What you need to do> Line by line, output the material without altering anything.

Data excerpt>
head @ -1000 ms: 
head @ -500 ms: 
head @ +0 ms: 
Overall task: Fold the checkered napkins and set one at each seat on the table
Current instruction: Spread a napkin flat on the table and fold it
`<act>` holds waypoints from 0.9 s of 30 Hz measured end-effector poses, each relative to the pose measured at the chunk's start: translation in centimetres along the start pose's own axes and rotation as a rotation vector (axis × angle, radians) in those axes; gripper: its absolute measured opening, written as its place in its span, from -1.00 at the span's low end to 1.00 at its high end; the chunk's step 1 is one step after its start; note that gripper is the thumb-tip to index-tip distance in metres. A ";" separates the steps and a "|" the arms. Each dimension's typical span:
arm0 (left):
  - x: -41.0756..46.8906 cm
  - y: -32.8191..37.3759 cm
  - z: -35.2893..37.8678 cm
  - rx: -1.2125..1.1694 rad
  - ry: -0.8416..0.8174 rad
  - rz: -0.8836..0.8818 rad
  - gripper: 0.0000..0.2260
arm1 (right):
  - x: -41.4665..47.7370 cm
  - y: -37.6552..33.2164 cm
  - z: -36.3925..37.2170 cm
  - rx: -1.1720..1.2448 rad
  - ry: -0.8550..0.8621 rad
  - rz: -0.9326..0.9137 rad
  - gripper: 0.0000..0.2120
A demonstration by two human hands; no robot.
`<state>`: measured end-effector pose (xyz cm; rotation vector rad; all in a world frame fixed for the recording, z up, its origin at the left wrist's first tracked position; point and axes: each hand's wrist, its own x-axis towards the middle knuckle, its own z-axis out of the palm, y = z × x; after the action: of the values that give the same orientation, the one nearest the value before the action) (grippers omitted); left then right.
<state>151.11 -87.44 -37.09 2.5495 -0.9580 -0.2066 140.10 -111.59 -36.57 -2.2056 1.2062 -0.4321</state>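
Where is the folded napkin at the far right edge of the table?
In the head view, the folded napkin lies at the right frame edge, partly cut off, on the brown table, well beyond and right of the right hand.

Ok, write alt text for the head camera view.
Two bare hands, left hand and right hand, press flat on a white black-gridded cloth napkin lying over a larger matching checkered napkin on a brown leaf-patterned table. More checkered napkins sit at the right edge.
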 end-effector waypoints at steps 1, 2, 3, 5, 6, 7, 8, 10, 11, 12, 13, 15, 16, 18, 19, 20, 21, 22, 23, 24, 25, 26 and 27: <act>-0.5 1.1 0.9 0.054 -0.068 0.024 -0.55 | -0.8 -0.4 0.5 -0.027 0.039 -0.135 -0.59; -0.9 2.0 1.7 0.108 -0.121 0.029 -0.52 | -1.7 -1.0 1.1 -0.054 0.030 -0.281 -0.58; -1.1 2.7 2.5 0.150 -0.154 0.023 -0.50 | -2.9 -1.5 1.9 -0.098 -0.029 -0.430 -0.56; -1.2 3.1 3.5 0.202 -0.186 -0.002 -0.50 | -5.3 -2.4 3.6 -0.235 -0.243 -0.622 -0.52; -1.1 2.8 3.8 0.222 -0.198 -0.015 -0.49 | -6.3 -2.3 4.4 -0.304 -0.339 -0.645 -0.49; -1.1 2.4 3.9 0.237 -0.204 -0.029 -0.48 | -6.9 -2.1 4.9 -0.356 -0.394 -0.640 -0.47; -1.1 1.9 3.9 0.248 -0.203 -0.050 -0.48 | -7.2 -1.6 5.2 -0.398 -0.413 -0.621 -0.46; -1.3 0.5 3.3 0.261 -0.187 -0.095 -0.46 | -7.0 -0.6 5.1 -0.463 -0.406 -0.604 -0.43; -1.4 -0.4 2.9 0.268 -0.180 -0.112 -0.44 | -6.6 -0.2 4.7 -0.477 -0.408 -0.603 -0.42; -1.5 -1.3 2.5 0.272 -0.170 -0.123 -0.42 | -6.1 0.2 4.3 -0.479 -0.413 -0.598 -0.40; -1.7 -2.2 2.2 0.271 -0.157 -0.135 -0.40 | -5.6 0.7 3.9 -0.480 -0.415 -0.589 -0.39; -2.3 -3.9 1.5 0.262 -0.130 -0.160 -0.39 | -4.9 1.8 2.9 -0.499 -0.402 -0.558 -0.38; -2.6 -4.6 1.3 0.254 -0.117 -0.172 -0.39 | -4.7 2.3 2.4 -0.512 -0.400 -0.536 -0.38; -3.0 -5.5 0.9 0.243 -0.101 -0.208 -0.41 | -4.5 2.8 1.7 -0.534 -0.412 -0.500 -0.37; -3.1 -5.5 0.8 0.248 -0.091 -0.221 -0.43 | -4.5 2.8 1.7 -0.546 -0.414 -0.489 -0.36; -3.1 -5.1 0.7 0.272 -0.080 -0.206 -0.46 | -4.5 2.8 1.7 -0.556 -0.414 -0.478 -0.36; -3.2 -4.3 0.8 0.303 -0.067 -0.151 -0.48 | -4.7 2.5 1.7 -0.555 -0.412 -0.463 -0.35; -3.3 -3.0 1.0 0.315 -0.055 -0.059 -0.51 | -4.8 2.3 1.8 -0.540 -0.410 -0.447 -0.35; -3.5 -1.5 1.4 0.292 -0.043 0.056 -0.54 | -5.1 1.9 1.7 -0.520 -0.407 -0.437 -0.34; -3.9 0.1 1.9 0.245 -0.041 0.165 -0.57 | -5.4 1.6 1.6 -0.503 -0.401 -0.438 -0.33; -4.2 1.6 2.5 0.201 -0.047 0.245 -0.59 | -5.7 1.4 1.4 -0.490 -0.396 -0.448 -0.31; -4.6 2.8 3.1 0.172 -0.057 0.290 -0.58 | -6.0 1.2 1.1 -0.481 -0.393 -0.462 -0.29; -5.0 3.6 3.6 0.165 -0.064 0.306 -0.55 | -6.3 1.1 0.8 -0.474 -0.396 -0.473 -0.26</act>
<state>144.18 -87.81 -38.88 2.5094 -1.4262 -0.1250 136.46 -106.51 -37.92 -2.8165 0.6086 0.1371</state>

Task response>
head @ -1000 ms: 
head @ -500 ms: 
head @ +0 ms: 
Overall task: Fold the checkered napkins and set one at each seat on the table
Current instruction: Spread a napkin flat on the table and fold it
`<act>` holds waypoints from 0.9 s of 30 Hz measured end-effector poses, each relative to the pose measured at the chunk's start: translation in centimetres along the start pose's own axes and rotation as a rotation vector (axis × angle, radians) in those axes; gripper: its absolute measured opening, written as its place in its span, from -1.00 at the span's low end to 1.00 at its high end; the chunk's step 1 is one step after its start; note that gripper is the thumb-tip to index-tip distance in metres. A ";" separates the steps and a "|" the arms. Each dimension's typical span:
arm0 (left):
  - x: -41.0756..46.8906 cm
  - y: -32.8191..37.3759 cm
  - z: -35.2893..37.8678 cm
  - rx: -1.2125..1.1694 rad
  - ry: -0.8416..0.8174 rad
  - rz: -0.8836..0.8818 rad
  - gripper: 0.0000..0.2260
arm1 (right):
  - x: -41.4665..47.7370 cm
  - y: -37.6552..33.2164 cm
  - z: -36.3925..37.2170 cm
  - rx: -1.1720..1.2448 rad
  - ry: -0.8550..0.8621 rad
  - rz: -0.9326..0.9137 rad
  - gripper: 0.0000..0.2120
A demonstration by two human hands; no robot.
`<state>`: measured end-effector pose (xyz cm; rotation vector rad; all in a world frame fixed for the recording, z up, its origin at the left wrist's first tracked position; point and axes: each hand's wrist, its own x-axis towards the middle knuckle, its own z-axis out of the palm, y = z × x; after the action: of the values that give the same orientation, the one nearest the value before the action) (grippers omitted); left then right.
<state>151.11 -87.44 -37.09 2.5495 -0.9580 -0.2066 140.10 -111.59 -36.57 -2.2056 1.2062 -0.4321</state>
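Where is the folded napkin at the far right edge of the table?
In the head view, the folded napkin lies at the right frame edge, partly cut off, on the brown table, well beyond and right of the right hand.

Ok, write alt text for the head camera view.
Two bare hands, left hand and right hand, press flat on a white black-gridded cloth napkin lying over a larger matching checkered napkin on a brown leaf-patterned table. More checkered napkins sit at the right edge.
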 end-effector waypoints at steps 1, 2, 3, 5, 6, 7, 8, 10, 11, 12, 13, 15, 16, 18, 19, 20, 21, 22, 23, 24, 25, 26 and 27: <act>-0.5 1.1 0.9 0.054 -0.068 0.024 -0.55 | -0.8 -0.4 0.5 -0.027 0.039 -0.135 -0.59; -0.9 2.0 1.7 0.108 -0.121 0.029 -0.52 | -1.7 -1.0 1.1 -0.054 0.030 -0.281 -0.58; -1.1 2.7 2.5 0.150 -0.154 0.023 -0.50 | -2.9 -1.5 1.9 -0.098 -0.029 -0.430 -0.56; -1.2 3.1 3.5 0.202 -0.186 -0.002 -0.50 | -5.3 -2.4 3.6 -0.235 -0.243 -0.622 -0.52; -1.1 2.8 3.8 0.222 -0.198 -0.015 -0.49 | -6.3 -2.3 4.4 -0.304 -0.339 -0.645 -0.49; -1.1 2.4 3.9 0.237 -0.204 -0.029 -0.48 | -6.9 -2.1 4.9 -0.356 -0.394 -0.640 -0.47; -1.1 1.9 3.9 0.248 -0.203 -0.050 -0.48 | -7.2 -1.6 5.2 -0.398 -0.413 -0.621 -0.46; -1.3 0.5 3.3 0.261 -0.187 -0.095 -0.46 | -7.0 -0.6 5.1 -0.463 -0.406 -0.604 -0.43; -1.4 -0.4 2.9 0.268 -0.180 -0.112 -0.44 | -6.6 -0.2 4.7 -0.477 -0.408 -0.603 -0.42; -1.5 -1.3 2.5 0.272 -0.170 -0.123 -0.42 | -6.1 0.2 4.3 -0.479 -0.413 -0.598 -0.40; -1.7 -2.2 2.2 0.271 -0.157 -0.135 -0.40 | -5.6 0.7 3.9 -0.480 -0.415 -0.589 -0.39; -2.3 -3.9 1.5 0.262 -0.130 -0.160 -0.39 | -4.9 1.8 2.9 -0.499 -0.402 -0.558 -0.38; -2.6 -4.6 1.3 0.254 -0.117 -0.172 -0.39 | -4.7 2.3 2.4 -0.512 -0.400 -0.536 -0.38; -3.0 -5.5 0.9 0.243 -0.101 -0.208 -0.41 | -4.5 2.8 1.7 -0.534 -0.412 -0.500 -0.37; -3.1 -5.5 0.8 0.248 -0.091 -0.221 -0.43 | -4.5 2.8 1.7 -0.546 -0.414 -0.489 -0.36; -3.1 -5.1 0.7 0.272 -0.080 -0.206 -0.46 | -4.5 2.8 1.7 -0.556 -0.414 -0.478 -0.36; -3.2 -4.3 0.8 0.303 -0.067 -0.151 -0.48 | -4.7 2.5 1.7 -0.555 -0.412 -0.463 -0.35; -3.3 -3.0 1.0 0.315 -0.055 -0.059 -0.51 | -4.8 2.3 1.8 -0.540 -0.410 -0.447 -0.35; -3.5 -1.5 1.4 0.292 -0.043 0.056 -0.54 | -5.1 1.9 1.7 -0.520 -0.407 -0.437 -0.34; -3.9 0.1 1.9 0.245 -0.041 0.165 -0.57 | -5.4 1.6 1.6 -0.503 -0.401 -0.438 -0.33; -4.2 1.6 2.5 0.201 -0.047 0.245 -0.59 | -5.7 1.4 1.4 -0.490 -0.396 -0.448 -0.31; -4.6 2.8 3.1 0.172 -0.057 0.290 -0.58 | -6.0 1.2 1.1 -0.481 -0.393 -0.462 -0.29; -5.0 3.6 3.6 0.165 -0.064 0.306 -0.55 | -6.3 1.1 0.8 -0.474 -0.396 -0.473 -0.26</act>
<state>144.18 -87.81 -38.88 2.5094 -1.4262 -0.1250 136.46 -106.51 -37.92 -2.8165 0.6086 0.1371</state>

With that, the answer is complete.